Reputation: 325
I have a column in my data set called "Market.Pair" that contains information about departure and destination points of some flights. For example:
input <- data.frame(Market.Pair = c("US to/from CA", "HOU to/from DFW/DAL", "EWR/JFK to/from LAX/SFO", "US-NYC to/from FR-PAR", "US to/from Asia"))
input
All two letter words represent countries(ex. US, CA). All three letter words(or multiple three letter words separated by "/") represent airports(ex. HOU, DFW/DAL). All words in the form of XX-XXX represent cities (ex. US-NYC). Other words represent regions, such as Asia, or Europe.

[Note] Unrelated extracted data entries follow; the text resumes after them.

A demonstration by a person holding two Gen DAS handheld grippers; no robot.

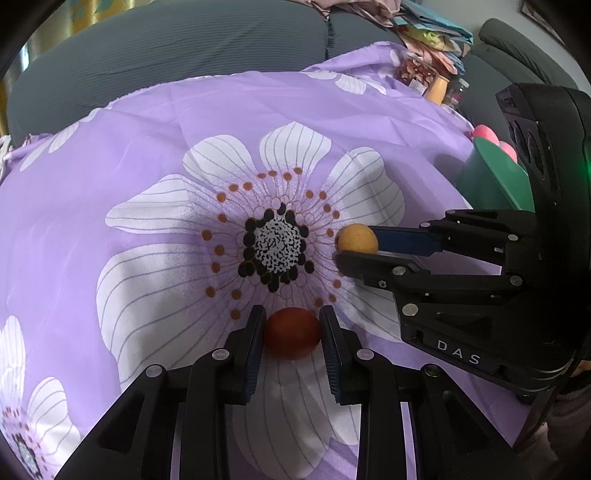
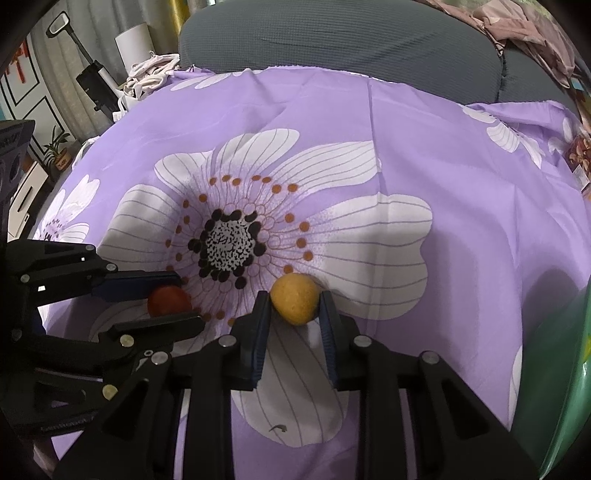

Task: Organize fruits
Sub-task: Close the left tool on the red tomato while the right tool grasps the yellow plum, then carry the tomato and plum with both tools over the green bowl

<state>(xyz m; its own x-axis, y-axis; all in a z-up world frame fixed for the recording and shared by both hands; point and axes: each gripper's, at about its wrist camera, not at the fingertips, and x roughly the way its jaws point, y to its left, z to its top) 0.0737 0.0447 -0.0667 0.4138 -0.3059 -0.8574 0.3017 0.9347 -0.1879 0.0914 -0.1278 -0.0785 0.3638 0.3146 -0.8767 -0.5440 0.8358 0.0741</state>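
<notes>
You are pinching a red fruit [image 1: 291, 333] in your left tool [image 1: 291, 325] and a yellow fruit [image 2: 294, 299] in your right tool [image 2: 294, 306]; either round fruit could be slipping free near the fingertips.

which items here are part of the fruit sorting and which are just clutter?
Part of the job:
- red fruit, between the left gripper fingers
- yellow fruit, between the right gripper fingers
- green bowl already holding pink fruit

Just lying about:
- purple floral cloth
- grey sofa
- clothes pile
- vacuum
- potted plant
</notes>
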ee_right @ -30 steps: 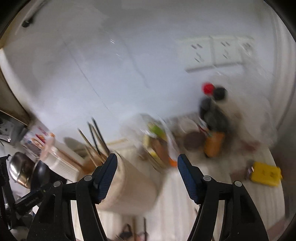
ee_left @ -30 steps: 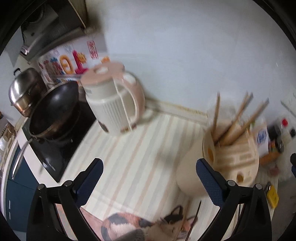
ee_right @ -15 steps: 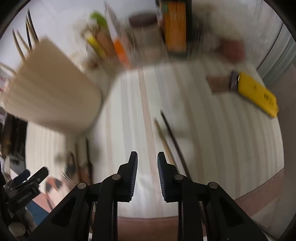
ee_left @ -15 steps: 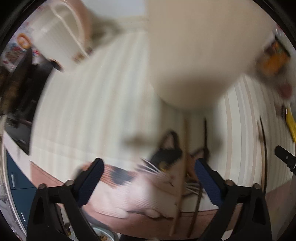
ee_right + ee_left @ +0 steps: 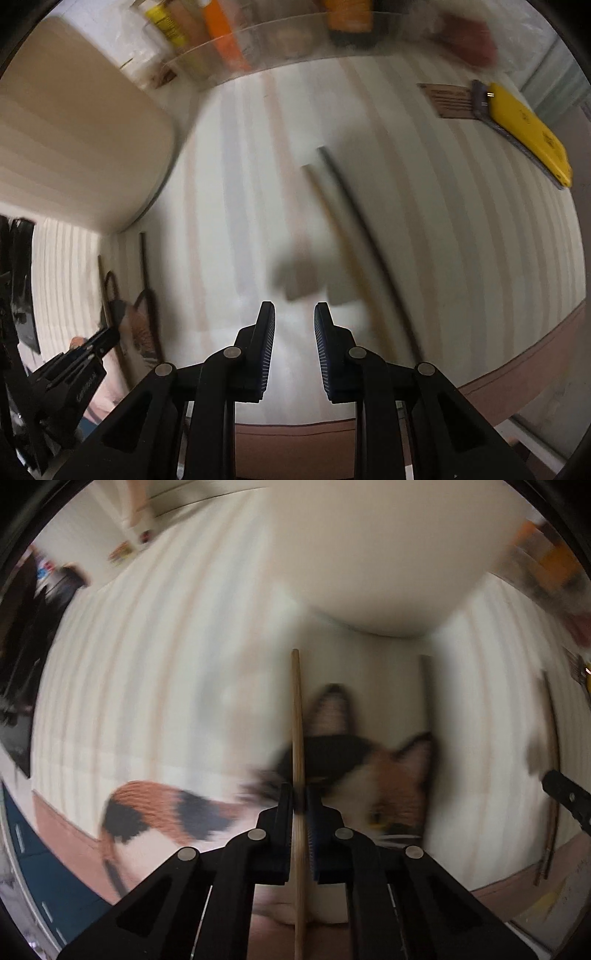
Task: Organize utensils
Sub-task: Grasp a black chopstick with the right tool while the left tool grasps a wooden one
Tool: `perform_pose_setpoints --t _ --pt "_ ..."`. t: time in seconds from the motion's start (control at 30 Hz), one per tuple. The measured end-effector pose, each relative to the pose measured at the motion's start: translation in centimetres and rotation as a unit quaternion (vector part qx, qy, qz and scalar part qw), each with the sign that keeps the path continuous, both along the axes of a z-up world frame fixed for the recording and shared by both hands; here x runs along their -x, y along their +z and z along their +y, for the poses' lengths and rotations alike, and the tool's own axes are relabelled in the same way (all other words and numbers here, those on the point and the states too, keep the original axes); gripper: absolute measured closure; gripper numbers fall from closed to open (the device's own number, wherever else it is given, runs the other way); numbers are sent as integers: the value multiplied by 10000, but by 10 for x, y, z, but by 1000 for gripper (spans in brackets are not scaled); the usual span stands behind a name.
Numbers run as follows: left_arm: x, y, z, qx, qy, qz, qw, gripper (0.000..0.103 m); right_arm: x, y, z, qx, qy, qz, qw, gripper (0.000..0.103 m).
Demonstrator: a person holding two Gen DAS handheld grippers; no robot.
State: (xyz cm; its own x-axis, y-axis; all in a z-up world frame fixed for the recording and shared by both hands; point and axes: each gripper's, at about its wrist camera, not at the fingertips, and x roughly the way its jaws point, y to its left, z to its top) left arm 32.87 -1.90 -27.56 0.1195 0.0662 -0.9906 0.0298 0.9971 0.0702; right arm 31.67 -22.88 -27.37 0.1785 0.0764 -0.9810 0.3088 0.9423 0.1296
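In the left wrist view my left gripper points down at the striped mat and is shut on a light wooden chopstick that runs straight away from me. A dark chopstick lies to its right. The beige utensil holder stands just beyond. In the right wrist view my right gripper hangs over the mat, its jaws a narrow gap apart with nothing between them. A wooden chopstick and a dark chopstick lie side by side just right of its fingers. The left gripper shows at lower left.
A calico cat picture is on the mat under the left gripper. A yellow flat object lies at the right. A clear container with bottles stands behind. The counter's brown front edge is close. A stove is at far left.
Both grippers have dropped close to the mat and tipped downward. The left jaws have closed on the wooden chopstick. The right jaws narrowed early on and hold the same gap now.
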Motion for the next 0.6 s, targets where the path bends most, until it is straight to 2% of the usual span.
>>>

I would like to split this column into multiple columns:
output<- data.frame(Air.1 = c("HOU", "EWR/JFK", "", "", ""), Air.2 = c("DFW/DAL", "LAX/SFO", "", "", ""), City.1 = c("","","US-NYC", "", ""), City.2 = c("","","FR-PAR", "", ""), Country.1 = c("","","","US", "US"), Coutry.2 = c("","","","CA", ""), Region.1 = c("","","", "", "Asia"), Region.2 = c("","","", "", ""))
output
I am new to regex, so any help will be much appreciated!
Upvotes: 3
Views: 140
Reputation: 193687
Here's a fairly manual approach, but it should still be quite efficient. It uses cSplit
from my "splitstackshape" package to split the columns, then it subsets by condition using "data.table" to create new values by reference. Finally, it uses dcast
(again from "data.table") to go into the wide format.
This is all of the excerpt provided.